PAIR-code / lit

The Learning Interpretability Tool: Interactively analyze ML models to understand their behavior in an extensible and framework agnostic interface.
Apache License 2.0
3.5k stars 357 forks source link

LIME tokenizer for SentencePiece (or other tokenizer) #361

Open knok opened 3 years ago

knok commented 3 years ago

Curently, it seems just use str.split so it didn't work with non-space segmented languages like Japanese.

I tried to use it with SentencePiece-based model (japanese-ALBERT), but it handle input sentence as single word. I think it would be goot to replace model._model.tokenizer.tokenize instead of str.split.

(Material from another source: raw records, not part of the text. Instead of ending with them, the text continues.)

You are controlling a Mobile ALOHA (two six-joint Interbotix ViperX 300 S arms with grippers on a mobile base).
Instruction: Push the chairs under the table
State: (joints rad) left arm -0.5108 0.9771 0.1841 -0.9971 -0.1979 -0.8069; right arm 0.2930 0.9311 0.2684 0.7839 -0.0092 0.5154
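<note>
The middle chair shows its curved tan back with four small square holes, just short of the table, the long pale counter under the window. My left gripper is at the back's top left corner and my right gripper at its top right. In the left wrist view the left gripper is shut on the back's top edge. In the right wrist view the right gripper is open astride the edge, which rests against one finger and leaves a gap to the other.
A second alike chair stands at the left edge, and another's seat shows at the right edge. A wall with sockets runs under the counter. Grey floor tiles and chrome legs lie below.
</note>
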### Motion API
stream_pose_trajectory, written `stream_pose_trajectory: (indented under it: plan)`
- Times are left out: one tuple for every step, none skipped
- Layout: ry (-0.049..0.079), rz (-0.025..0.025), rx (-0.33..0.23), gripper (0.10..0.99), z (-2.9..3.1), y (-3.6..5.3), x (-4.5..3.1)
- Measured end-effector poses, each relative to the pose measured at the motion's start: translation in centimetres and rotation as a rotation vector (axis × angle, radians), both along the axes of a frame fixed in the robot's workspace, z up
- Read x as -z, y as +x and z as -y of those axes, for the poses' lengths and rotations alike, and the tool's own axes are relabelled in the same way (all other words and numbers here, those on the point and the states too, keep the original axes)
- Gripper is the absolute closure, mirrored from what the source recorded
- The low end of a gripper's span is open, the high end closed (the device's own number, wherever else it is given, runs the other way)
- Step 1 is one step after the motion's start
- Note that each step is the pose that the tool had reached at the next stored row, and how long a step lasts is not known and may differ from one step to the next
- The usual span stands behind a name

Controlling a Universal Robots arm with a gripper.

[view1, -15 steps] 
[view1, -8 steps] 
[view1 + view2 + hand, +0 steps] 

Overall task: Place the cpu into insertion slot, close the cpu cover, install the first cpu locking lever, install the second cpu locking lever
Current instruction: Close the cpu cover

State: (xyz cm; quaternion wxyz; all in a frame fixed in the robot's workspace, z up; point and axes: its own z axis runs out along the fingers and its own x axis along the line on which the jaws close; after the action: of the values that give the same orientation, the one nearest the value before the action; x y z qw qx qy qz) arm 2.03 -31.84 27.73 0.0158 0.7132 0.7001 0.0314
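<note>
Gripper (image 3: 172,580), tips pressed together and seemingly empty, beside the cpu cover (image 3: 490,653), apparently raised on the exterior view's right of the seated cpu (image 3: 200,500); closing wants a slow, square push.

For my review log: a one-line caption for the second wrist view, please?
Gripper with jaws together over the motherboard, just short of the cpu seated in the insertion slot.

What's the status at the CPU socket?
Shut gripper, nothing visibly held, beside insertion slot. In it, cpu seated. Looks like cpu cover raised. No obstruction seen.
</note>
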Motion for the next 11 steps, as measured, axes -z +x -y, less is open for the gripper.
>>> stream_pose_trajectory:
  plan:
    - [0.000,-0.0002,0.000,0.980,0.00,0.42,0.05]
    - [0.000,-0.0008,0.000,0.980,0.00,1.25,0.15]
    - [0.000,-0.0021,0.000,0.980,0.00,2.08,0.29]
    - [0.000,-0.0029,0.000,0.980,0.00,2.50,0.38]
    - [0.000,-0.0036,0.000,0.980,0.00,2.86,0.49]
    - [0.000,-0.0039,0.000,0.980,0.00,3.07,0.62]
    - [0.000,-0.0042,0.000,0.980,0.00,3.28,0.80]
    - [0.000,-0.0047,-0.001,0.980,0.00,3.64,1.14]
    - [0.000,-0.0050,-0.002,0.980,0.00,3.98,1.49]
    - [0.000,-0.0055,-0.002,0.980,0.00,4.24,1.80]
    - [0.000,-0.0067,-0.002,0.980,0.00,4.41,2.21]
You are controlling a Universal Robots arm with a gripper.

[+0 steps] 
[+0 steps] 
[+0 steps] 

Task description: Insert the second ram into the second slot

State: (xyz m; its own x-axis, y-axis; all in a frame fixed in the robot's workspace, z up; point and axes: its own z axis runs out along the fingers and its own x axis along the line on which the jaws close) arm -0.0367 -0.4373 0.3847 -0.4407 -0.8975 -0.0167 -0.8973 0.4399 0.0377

knok commented 3 years ago

Unfortunately, the change didn't work well.

jameswex commented 3 years ago

For LIME (and other ablation-style techniques), we want to tokenize on full words and not word pieces, which the model tokenizer might do. Is there a simple way to do word-based tokenization for non-space segmented languages?

knok commented 3 years ago

I don't know another languages about non-space segmented language (maybe Chinese, Thai, ...), at least Japanese "word" is a little bit ambiguous consept. To segment to words , you need to use morphological analyser like MeCab and dictionaries.

Japanese BERT tokenizer in Transformers uses MeCab and SentencePiiece, but ALBERT is not.